> To do: Return each line of the records below that contains the word "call".

> Information:
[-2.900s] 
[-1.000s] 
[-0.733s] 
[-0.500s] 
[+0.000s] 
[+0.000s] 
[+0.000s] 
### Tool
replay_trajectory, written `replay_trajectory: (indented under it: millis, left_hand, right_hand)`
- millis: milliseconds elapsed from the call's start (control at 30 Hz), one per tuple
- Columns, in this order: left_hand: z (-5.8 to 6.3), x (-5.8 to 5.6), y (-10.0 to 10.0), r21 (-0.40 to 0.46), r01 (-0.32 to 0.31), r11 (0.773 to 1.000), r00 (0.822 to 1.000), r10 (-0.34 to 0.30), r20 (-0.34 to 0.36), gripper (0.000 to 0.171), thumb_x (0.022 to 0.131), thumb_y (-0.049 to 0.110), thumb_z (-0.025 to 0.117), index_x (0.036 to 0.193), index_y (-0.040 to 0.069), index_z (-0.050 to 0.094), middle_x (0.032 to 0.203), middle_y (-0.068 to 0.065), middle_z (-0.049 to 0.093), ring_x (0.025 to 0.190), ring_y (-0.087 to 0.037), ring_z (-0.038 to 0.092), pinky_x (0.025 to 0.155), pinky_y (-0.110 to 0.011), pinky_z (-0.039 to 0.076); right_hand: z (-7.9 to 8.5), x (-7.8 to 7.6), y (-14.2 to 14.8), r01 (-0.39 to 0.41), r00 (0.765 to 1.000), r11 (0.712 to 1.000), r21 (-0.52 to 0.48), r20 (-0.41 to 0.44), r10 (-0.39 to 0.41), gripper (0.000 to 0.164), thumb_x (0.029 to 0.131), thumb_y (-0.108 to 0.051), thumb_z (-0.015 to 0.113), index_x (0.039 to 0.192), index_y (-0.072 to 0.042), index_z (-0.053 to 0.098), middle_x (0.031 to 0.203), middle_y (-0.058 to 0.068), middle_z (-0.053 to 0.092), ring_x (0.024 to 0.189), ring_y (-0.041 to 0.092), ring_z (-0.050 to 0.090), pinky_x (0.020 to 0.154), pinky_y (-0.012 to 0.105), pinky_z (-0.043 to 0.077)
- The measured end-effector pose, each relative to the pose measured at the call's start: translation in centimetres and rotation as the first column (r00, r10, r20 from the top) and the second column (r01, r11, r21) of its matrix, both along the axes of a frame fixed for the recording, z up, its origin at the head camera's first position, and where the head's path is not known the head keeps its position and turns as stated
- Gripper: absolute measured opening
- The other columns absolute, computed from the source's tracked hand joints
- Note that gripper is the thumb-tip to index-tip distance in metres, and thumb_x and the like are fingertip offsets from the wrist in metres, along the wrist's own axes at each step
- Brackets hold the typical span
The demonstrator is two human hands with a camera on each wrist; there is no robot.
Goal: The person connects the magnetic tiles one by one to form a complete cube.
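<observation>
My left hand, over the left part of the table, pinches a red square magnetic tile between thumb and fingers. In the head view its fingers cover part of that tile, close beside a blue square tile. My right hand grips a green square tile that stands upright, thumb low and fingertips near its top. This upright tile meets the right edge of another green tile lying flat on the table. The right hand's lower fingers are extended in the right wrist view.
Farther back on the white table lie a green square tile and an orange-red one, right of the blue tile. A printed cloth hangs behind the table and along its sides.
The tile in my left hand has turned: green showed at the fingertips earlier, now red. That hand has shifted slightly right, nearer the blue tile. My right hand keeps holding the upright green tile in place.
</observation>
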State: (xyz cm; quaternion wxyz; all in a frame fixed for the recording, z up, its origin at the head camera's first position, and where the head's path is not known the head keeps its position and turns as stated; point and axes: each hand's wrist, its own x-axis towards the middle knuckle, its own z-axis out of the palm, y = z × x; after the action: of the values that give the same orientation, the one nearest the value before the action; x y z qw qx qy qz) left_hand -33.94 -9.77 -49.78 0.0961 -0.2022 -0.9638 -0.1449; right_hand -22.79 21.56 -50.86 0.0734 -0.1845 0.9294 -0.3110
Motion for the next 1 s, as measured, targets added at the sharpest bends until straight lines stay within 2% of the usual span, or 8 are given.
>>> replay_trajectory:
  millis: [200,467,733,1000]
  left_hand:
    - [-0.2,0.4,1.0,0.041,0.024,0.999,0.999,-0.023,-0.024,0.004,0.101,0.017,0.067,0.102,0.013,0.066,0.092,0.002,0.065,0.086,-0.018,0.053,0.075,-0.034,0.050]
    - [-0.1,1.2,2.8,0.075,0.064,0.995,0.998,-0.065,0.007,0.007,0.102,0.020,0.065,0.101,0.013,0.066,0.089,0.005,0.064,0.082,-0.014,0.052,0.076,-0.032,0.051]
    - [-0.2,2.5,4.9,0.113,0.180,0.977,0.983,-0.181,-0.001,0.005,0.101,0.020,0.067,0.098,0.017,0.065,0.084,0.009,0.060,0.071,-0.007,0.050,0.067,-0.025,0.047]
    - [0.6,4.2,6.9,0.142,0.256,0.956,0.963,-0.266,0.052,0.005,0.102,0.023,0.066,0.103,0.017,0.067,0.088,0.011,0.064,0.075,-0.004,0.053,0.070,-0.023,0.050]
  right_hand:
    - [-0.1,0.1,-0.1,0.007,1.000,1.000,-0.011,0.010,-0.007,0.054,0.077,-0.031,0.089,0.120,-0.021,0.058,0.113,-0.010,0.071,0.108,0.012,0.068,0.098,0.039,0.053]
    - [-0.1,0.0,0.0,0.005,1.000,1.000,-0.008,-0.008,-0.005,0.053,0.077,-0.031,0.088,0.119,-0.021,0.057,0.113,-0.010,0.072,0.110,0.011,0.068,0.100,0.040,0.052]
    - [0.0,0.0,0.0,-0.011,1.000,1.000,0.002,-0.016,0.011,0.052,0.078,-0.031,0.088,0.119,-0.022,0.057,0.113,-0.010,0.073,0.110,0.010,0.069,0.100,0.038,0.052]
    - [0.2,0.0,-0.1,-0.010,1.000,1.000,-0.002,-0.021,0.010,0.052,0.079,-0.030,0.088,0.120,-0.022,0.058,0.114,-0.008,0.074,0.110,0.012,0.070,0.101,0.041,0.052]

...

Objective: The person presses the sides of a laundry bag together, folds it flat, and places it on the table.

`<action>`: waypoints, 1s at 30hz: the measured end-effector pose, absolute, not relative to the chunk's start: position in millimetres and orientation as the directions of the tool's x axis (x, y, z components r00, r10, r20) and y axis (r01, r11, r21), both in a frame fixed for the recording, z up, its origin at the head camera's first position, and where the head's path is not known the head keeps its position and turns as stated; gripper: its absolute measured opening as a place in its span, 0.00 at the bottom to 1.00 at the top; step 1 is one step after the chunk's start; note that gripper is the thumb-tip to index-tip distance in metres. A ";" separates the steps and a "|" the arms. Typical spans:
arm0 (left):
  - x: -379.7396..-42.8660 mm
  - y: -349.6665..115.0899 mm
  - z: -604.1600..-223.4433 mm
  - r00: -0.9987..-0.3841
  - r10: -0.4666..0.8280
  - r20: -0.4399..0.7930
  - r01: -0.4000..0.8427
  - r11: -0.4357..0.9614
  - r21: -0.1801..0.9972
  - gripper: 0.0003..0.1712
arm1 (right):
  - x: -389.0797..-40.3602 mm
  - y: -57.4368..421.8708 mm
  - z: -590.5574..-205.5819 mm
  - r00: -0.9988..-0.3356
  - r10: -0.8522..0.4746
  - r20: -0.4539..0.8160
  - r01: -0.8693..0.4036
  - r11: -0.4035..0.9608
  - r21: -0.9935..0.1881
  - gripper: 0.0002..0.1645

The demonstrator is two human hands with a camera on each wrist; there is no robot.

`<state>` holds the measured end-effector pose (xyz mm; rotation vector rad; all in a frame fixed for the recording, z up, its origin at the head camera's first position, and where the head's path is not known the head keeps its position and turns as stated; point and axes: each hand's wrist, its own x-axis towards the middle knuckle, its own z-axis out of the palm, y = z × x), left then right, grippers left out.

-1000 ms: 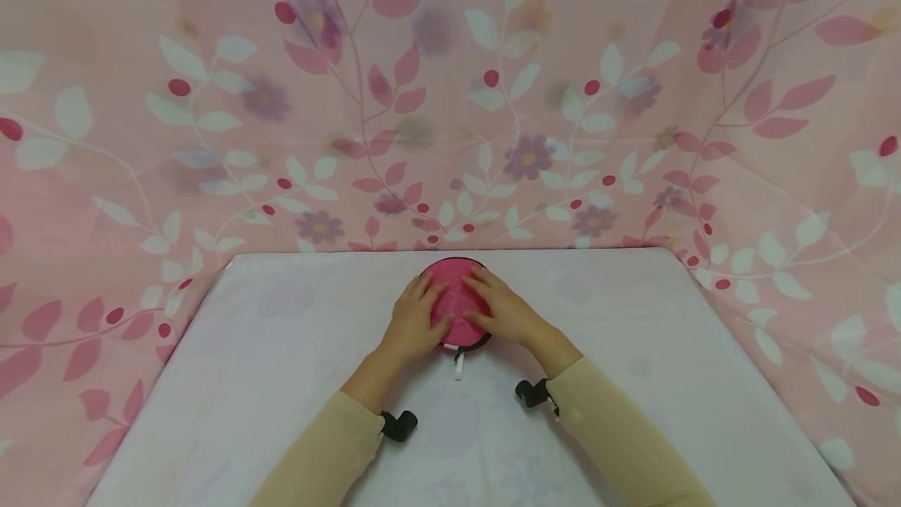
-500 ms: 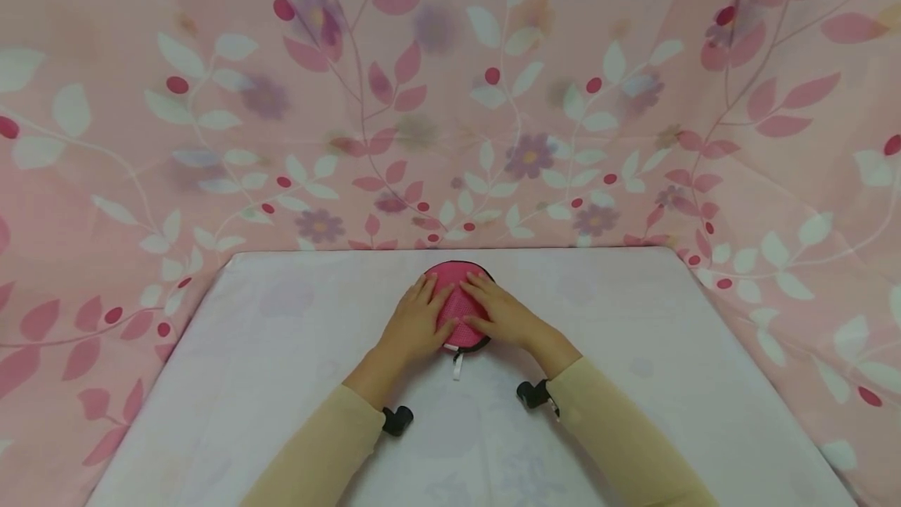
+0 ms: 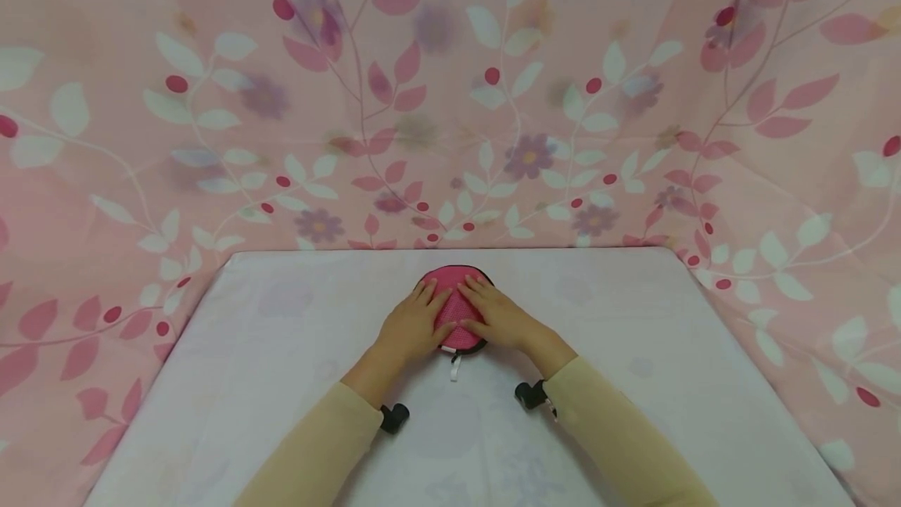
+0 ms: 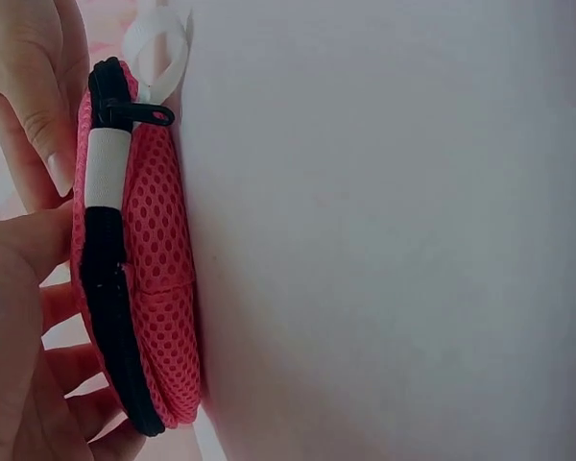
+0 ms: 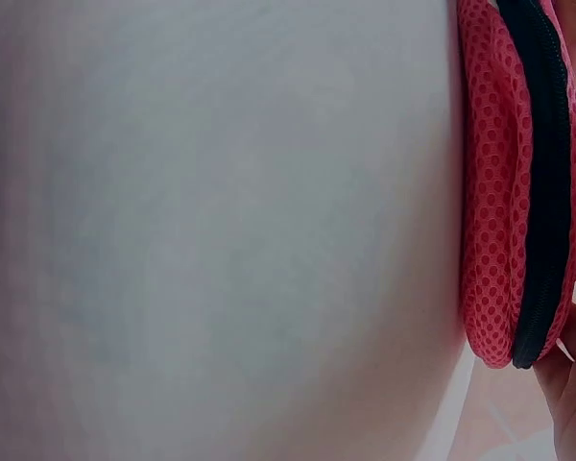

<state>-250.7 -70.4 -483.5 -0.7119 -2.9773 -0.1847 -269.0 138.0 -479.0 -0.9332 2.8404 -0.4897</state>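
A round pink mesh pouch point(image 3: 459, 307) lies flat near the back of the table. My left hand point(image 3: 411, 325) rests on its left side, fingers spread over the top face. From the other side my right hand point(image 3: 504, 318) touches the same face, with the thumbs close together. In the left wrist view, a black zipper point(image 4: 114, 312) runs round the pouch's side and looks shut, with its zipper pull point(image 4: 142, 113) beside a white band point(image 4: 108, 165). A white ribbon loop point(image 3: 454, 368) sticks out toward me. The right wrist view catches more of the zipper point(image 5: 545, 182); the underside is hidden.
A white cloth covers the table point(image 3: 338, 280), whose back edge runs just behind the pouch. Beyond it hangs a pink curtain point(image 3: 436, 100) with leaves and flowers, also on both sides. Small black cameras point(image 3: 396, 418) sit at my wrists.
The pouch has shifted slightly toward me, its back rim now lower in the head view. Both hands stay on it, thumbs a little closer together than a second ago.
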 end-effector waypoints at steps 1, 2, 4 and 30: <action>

> Task output:
- millis: milliseconds elapsed from the call's start (control at 30 Hz), one per tuple
- The measured end-effector pose, each relative to the pose measured at the call's start: translation in centimetres and rotation as the first column (r00, r10, r20 from the top) and the second column (r01, r11, r21) of its matrix, both along the axes of a frame fixed for the recording, z up, its origin at the head camera's first position, and where the head's path is not known the head keeps its position and turns as stated

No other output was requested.